What you are asked to do: In the material below, find every line containing the string "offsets" and return it.

Input:
· · ·

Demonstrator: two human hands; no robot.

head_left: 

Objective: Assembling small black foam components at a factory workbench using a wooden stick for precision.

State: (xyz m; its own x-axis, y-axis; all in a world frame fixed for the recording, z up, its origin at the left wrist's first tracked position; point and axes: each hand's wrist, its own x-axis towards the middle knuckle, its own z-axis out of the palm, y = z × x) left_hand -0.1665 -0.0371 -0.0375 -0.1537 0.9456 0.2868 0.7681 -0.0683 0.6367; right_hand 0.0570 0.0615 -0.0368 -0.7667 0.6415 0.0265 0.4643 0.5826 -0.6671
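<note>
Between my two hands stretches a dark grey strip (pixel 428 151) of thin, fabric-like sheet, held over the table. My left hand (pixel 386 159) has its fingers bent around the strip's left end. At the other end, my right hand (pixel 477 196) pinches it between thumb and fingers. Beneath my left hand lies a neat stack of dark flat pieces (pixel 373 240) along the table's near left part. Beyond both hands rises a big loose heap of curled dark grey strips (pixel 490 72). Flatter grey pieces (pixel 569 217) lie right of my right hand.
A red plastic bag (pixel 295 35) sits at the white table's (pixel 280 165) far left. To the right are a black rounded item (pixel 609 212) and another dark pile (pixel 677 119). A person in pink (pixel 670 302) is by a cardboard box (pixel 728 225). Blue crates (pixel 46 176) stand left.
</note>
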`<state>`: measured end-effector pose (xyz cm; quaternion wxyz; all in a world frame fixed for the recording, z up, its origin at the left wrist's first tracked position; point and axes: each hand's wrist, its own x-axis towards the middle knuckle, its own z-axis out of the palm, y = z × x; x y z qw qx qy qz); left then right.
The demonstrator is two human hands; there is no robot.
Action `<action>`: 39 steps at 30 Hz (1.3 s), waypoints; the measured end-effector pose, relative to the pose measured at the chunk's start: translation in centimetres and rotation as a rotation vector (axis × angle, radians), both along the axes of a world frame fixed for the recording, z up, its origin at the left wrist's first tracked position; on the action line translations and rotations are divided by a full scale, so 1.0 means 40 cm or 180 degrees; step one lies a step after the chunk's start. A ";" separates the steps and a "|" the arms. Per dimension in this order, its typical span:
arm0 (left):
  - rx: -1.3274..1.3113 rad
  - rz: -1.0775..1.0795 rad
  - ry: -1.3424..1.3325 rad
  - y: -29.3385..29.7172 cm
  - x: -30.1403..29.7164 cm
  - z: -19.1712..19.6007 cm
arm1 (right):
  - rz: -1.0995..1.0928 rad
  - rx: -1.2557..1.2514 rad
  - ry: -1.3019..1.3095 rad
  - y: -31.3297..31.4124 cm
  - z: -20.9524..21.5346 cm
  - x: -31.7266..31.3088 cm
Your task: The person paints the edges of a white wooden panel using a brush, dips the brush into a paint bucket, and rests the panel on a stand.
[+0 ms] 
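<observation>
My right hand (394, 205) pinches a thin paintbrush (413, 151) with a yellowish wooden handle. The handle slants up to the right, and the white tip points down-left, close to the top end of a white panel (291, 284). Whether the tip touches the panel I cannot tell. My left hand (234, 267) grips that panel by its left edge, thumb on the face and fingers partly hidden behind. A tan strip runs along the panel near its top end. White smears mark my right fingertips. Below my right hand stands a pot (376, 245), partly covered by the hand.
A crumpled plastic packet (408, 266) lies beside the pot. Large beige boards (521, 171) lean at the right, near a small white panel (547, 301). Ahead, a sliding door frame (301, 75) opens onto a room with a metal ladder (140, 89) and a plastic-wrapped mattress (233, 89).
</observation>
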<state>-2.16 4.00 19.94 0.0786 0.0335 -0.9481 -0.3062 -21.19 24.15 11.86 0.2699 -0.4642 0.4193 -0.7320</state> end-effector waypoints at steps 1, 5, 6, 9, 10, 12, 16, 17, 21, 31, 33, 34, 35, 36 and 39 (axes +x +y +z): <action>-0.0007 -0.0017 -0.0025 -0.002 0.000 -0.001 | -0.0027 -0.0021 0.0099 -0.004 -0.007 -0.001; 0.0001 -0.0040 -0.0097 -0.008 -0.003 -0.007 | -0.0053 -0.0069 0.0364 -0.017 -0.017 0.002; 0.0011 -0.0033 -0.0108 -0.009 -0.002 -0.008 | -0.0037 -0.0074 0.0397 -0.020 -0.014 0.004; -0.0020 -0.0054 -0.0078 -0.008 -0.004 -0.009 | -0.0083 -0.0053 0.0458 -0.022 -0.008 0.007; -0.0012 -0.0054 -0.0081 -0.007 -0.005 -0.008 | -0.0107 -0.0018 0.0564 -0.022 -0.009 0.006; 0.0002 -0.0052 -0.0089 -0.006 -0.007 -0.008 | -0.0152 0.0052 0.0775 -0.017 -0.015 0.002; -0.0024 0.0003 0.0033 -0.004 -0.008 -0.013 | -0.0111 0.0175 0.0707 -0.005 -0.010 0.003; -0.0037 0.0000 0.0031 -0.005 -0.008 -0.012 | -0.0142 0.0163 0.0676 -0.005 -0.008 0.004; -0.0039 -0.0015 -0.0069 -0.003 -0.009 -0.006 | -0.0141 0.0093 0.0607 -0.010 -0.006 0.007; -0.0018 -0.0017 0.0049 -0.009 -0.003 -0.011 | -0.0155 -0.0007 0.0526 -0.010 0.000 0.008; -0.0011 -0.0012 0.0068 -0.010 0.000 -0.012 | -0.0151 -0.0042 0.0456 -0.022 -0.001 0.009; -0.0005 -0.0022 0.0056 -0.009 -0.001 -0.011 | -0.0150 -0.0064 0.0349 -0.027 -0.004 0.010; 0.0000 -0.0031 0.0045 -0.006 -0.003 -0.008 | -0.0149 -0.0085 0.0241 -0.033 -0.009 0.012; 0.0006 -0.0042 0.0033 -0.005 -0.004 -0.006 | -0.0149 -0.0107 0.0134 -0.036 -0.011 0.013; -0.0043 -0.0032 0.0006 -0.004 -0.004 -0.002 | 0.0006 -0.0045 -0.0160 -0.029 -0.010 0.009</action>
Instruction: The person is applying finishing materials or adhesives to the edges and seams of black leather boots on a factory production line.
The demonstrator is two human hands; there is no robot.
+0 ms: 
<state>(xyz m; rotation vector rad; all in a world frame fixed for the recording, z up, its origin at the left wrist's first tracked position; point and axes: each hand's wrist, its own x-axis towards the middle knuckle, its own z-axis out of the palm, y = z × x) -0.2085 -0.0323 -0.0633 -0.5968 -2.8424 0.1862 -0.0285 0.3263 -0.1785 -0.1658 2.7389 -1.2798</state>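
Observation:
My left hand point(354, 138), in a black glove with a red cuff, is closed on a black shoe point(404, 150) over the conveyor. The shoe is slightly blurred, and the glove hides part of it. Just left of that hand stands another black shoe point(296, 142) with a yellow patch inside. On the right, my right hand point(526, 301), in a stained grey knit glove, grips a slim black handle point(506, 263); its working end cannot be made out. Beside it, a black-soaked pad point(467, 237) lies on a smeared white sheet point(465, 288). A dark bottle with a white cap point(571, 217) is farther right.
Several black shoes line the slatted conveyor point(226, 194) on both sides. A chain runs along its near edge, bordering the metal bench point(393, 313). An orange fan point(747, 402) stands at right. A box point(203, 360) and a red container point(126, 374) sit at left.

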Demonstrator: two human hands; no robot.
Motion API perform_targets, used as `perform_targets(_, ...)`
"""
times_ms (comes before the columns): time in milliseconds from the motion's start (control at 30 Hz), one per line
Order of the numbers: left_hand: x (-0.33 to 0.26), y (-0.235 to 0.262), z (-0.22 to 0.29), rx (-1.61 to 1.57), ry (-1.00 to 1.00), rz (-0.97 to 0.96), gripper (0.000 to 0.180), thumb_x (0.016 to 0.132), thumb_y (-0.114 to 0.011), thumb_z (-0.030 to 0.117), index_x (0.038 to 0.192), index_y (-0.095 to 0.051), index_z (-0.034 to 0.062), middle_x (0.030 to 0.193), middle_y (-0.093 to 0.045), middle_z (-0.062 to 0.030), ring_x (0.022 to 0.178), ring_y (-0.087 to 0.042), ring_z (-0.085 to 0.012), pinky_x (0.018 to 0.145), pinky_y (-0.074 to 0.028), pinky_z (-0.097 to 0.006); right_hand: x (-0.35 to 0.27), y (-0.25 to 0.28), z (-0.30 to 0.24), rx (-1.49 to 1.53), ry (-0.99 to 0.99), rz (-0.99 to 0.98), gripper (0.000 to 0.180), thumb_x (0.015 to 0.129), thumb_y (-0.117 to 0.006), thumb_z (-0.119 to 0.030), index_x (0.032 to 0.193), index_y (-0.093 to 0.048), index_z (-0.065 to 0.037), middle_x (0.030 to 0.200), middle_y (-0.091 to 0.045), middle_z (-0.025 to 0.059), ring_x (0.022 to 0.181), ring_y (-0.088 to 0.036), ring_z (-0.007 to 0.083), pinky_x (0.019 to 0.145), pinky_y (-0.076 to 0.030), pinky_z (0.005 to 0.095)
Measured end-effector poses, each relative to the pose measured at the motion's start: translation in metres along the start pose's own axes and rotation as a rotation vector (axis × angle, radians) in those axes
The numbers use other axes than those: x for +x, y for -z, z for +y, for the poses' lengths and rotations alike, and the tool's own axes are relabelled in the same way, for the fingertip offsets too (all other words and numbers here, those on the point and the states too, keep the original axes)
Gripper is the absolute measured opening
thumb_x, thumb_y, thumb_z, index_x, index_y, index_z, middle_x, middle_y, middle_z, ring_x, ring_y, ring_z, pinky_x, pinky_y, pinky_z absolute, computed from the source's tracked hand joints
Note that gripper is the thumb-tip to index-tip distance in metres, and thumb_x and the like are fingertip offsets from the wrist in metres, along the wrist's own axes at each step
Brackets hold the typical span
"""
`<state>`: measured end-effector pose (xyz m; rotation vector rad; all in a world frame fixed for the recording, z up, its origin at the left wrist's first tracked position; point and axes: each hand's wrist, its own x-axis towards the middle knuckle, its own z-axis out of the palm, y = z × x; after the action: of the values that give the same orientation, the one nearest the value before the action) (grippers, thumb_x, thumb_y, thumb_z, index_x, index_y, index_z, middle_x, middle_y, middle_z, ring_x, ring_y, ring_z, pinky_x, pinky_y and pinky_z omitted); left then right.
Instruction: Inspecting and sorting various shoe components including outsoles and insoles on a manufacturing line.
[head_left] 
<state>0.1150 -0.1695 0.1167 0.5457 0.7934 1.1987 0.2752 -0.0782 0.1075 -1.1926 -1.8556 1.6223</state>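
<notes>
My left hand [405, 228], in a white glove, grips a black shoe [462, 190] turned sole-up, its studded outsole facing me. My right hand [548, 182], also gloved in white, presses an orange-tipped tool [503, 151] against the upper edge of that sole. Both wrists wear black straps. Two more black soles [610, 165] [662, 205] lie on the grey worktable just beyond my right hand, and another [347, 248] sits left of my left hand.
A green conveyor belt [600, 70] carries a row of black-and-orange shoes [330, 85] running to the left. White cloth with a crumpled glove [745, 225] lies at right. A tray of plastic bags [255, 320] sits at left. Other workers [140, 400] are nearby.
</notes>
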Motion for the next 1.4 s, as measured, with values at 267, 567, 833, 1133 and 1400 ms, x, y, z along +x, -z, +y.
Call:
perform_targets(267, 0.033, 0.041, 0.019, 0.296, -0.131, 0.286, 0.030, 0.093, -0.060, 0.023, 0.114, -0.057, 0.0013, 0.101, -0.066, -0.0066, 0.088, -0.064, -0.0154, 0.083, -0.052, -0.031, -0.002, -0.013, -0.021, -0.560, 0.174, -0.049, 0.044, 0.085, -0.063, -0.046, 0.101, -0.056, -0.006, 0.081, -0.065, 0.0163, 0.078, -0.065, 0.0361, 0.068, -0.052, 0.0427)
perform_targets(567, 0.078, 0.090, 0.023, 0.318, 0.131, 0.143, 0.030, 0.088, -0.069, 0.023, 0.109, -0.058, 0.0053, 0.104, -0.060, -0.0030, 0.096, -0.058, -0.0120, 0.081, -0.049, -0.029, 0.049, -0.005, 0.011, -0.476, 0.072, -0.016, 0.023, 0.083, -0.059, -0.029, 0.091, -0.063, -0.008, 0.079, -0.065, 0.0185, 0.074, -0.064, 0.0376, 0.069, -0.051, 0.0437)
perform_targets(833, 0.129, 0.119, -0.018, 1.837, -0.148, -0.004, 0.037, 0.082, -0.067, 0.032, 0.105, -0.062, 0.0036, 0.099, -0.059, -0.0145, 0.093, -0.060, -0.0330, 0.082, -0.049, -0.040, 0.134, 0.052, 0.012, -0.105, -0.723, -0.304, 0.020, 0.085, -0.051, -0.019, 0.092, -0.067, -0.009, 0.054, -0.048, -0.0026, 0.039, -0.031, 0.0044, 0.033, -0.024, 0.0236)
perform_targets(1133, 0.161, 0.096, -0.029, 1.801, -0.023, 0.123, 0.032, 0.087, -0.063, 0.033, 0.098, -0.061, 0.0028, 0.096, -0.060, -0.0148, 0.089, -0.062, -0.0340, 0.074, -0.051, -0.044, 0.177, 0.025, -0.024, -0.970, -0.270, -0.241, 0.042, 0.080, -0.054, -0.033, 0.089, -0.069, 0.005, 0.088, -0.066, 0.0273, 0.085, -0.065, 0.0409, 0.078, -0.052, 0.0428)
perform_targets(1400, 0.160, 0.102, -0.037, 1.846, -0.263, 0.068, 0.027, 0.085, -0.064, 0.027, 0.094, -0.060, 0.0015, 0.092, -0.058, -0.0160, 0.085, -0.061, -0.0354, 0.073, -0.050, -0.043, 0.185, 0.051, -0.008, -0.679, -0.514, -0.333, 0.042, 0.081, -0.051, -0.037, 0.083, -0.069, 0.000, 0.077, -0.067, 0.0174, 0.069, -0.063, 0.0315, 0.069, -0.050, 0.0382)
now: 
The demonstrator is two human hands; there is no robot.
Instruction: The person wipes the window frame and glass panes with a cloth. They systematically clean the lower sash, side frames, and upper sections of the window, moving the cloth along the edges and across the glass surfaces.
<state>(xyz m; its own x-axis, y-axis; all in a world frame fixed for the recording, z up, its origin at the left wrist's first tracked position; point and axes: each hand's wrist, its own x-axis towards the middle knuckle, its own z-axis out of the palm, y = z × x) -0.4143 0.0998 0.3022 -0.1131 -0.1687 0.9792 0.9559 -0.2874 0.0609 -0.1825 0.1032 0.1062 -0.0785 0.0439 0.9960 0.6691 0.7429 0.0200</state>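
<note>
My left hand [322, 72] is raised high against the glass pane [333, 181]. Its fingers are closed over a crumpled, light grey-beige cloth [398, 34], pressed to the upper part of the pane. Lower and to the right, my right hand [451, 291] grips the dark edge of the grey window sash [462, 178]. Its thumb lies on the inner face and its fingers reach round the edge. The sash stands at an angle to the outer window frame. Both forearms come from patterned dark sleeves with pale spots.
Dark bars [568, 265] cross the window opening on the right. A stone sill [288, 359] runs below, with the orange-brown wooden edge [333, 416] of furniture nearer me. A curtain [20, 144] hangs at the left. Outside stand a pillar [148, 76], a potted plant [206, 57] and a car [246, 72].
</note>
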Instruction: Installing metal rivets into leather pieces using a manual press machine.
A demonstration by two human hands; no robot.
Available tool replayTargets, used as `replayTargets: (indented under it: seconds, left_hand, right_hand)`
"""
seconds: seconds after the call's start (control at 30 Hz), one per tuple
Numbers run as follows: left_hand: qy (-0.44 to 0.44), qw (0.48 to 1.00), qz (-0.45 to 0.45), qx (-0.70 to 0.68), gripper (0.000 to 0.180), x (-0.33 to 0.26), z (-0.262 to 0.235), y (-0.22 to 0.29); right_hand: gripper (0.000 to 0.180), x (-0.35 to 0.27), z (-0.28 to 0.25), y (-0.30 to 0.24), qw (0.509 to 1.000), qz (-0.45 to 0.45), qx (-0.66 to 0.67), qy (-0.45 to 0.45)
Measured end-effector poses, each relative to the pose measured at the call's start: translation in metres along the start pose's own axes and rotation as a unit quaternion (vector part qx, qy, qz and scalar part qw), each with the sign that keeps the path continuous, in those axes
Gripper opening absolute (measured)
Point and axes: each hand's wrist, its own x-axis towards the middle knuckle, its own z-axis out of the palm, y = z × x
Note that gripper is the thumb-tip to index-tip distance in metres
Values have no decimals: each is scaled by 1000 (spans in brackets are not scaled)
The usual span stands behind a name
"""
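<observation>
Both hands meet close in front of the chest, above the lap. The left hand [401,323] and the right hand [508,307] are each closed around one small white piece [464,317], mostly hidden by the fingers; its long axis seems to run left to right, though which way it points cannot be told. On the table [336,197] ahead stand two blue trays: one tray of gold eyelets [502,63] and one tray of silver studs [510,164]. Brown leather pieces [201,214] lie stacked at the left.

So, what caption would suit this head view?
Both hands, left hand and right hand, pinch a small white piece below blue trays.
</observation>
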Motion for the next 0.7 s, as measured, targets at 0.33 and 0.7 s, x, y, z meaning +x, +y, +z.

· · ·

Problem solution:
The numbers use other axes than those: x for +x, y for -z, z for +y, for the poses' lengths and rotations alike, and the tool's own axes are relabelled in the same way, for the fingertip offsets too (all other words and numbers here, those on the point and the states too, keep the original axes)
Note that gripper is the thumb-tip to index-tip distance in metres, and thumb_x and the like are fingertip offsets from the wrist in metres, along the wrist's own axes at each step

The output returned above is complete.